The timeshare is in the sprawling Pelican resort in Simpson Bay, the largest resort on the island. It's a simple one-bedroom affair, but we upgraded to a suite in the newer Pelican Marina Residences so our friends Nick and Russ could join us. Bonus prize: All the rooms are waterfront. That's our view, above. Not shown: Pelicans and terns diving for fish immediately in front, and frigatebirds swooping overhead. Oh, and airplanes. That's the airport across the bay.
For the unitiated, St. Martin/Sint Maarten is unique among the West Indies in that it is occupied by two countries: St. Martin is an overseas collectivity of France, and Sint Maarten is one of the Netherlands Antilles. There's no real crossing between the sides, just a border market with flags and a marked change in road quality. The roads on the Dutch side are alarming even by San Francisco standards. There are spots where there isn't anything but potholes.

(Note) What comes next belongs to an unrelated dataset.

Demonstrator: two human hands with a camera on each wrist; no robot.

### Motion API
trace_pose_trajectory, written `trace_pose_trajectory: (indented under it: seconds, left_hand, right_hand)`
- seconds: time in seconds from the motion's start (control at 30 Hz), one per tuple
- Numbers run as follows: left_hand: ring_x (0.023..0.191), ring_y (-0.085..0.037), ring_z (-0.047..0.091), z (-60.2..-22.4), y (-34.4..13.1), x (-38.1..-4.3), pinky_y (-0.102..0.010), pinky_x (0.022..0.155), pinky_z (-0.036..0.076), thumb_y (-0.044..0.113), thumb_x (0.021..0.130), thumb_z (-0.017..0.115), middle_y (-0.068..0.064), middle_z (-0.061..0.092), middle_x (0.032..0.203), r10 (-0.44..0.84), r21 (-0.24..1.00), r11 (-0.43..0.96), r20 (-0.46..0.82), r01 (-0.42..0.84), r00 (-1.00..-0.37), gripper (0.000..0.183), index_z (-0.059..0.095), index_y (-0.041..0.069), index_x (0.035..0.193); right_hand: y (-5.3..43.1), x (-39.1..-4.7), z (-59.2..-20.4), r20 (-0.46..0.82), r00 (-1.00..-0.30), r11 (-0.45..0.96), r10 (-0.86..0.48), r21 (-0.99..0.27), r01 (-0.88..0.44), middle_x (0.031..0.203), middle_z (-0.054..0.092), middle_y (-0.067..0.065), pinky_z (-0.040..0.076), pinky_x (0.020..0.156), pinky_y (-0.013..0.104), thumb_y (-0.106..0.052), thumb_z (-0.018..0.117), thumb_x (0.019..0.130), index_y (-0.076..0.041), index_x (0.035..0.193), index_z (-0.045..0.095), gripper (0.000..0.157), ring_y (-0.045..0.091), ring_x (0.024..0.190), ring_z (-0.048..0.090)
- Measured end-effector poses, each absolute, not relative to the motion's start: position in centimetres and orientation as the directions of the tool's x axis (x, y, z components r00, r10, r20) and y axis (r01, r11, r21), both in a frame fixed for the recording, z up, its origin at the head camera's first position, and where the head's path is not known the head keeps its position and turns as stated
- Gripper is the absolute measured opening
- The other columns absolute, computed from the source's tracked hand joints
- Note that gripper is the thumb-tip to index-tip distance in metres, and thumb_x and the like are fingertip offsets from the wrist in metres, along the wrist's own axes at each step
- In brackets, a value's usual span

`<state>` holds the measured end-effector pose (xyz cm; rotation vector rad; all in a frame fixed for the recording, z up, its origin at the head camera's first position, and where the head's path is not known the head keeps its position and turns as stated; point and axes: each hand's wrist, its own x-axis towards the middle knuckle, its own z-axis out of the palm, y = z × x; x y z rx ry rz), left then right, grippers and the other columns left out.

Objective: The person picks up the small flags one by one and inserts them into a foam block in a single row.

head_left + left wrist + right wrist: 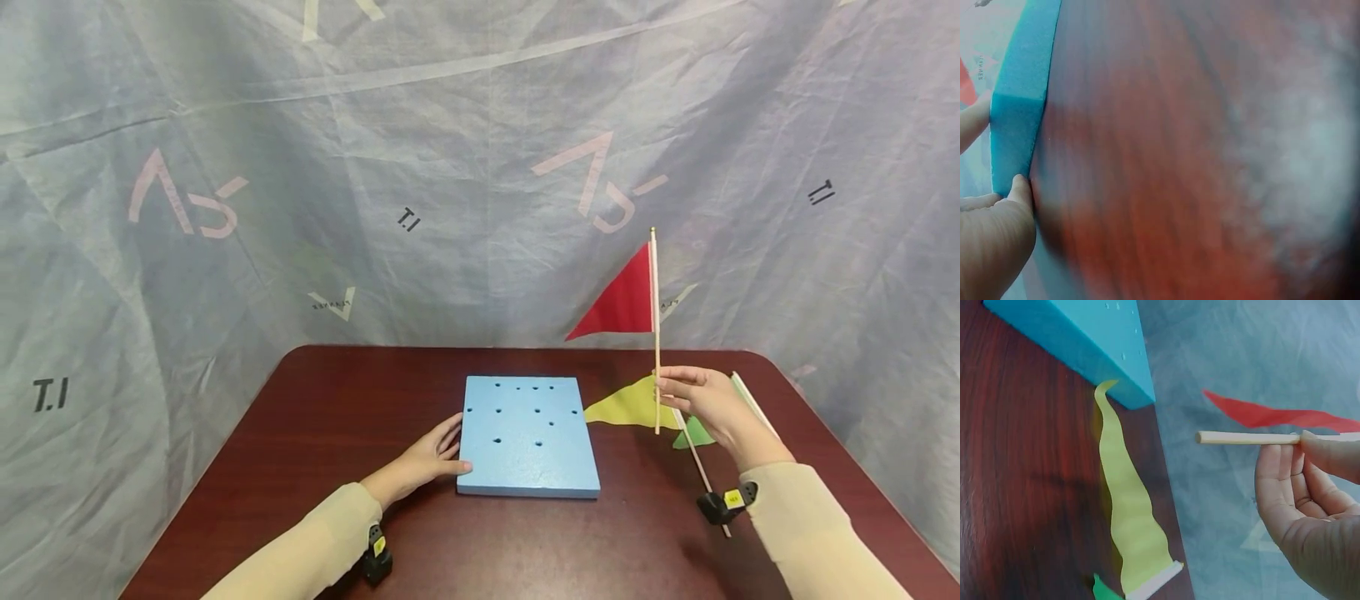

We'd been repeatedly told that there was no good food on the Dutch side. I am here to tell you that is a lie. In a structure literally surrounded by, but not technically part of, Pelican are two small restaurants. On the ground floor is a more-than-serviceable French bakery and patisserie called, unimaginitively, Bon Appetit, whose croque monsieurs became a mainstay of Russ's diet. But the real attraction here is upstairs, the humble little Alexander's. At the top of the stairs, you walk through a kitchen devoid of character but full of good aromas, out onto the open-air patio dining area that maybe seats maybe 20. Alexander's serves authentic, home-style island food. My one lunch there netted a chicken curry that was fragrant and delicious, but breakfast is where it's at, especially for a real West Indies delicacy, salt fish and johnny cakes.
The johnny cakes were steaming hot, fresh from the fryer, with a crisp outside and fluffy interior. The salt fish is reconstituted and stewed with sauteed peppers, onions and tomatoes. We added eggs for good measure. On counsel of our very charming waitress, we split the johnny cakes open, like pita bread, and stuffed the goods inside. A dollop of the ubiquitous Matouk's, made with scorchingly hot Scotch bonnet peppers, completes the effect. But get there early. Johnny cakes are available all morning, but the salt fish sells out fast. You'll see why. I had this three times in one week, and I have every intention of making it at home. Did I mention it was cheap? It is.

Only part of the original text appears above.